In cosa consiste la sua ricerca?
«Studiando l’interazione di sistemi complessi con il musicista, sono arrivato a confrontarmi con l’Ai e con l’impatto che ha su chi compone e su chi ascolta. Uno dei mie primi lavori è stato W.E.I.R.D. Durante la pandemia volevo continuare a fare performance. Ho sviluppato una composizione interattiva che dipendeva da Twitter e si attivava ogni volta che venivano pubblicate le parole emergency, uncertainty e identity, dando vita a composizioni sempre diverse che fotografavano anche l’allarme sociale. In ciascun movimento una delle tre parole era associata a una cellula melodica o sezione e, in base alla frequenza di pubblicazione, l’algoritmo creava una partitura. Ad esempio, nel terzo movimento, più la parola “emergency” veniva pubblicata, più il suono era intenso. Questo lavoro è stato molto apprezzato ed è stato pubblicato su alcune riviste di settore. Ma la mia prima sperimentazione è stata EdiTidE, sistema generativo sull’acqua alta del 12 novembre 2019 come risposta a quanto successo, alla complessità dei fenomeni e al pochissimo controllo che ne abbiamo. Il brano utilizzava i dati meteorologici e delle maree per dar vita a una composizione sempre in mutamento».

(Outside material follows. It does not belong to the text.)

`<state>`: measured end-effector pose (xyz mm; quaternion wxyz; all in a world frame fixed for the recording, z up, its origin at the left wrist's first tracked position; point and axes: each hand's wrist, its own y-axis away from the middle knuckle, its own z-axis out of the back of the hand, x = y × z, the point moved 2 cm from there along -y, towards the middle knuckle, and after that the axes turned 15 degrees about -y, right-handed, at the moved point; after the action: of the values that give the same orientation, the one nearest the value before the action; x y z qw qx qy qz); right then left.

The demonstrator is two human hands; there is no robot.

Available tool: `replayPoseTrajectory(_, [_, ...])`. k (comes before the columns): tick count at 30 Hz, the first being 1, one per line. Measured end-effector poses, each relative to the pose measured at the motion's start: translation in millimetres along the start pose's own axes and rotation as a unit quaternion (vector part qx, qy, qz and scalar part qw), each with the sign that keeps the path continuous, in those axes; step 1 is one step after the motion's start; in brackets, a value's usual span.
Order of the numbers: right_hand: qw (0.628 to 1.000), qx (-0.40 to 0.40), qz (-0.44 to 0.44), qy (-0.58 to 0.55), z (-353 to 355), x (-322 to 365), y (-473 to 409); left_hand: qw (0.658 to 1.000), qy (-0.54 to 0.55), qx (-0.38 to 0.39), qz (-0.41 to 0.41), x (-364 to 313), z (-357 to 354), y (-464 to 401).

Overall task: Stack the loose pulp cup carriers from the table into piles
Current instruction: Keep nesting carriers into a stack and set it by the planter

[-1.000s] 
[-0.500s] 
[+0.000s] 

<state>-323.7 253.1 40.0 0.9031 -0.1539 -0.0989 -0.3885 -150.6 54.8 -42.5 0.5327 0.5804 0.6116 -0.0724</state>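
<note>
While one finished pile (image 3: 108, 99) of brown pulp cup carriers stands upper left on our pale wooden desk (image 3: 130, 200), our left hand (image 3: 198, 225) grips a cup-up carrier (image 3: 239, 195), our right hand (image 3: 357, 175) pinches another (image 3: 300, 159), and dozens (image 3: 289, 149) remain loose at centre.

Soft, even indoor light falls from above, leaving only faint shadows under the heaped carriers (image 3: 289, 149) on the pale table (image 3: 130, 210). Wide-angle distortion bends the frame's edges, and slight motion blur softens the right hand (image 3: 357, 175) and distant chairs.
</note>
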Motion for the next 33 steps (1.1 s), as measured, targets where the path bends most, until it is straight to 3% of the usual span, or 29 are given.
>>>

La musica dell’Ai è destinata a prendere il posto dei musicisti?
«L’AI non ha un corpo e non potrà mai rielaborare la complessità dell’esperienza vissuta, né capire il contesto. Per questo sono convinto che i concerti con i musicisti ci saranno sempre, ma cambierà la musica: ci saranno lavori nuovi e altri verranno affiancati dall’Ai. Abbiamo allenato per ore l’Ai sullo strumento basco txalaparta, che si suona in due. Alla fine, quando uno dei musicisti l’ha provato, non ha sentito differenze sonore, ma si percepiva l’assenza della corporeità dell’altro musicista. Il concerto rimarrà l’occasione di provare emozioni con veri musicisti. Lo studio della musica con l’Ai ci permette di esplorare le potenzialità del suono e di continuare a essere artisti e compositori».
Cosa si ascolterà in futuro?
«Esiste una comunità multidisciplinare internazionale di riferimento che si chiama Nime, mentre tra i gruppi di riferimento c’è il duo Dadabots, che fa prompt djing utilizzando l’Ai. L’ispirazione per il mio strumento Thales l’ho avuta mentre guardavo Marco Donnarumma, che ha inventato uno strumento biofisico, xth-sense, che capta il flusso del sangue e lo amplifica nello spettro dell’udibile. Durante la performance, Donnarumma sembrava avesse una sfera tra le mani. Ho pensato: se ci fosse davvero? E ho realizzato i Thales, Talete, in onore del filosofo che per primo ha studiato i magneti. Sono due dischi con magneti che interagiscono e attivano sintetizzatori basati sull’Ai. Poi c’è Stacco, ideato con Giacomo Lepri, che ha forma ovale, funziona con sfere magnetiche e ha lo spartito sulla superficie».
Ci sono dei problemi etici in questo settore?
«Tanti. Non è ancora normato nulla, soprattutto sull’uso di dati per l’allenamento di modelli generativi senza il consenso dell’autore».
E lei cosa ascolta?
«Quando ascolto per piacere il jazz, il primo amore».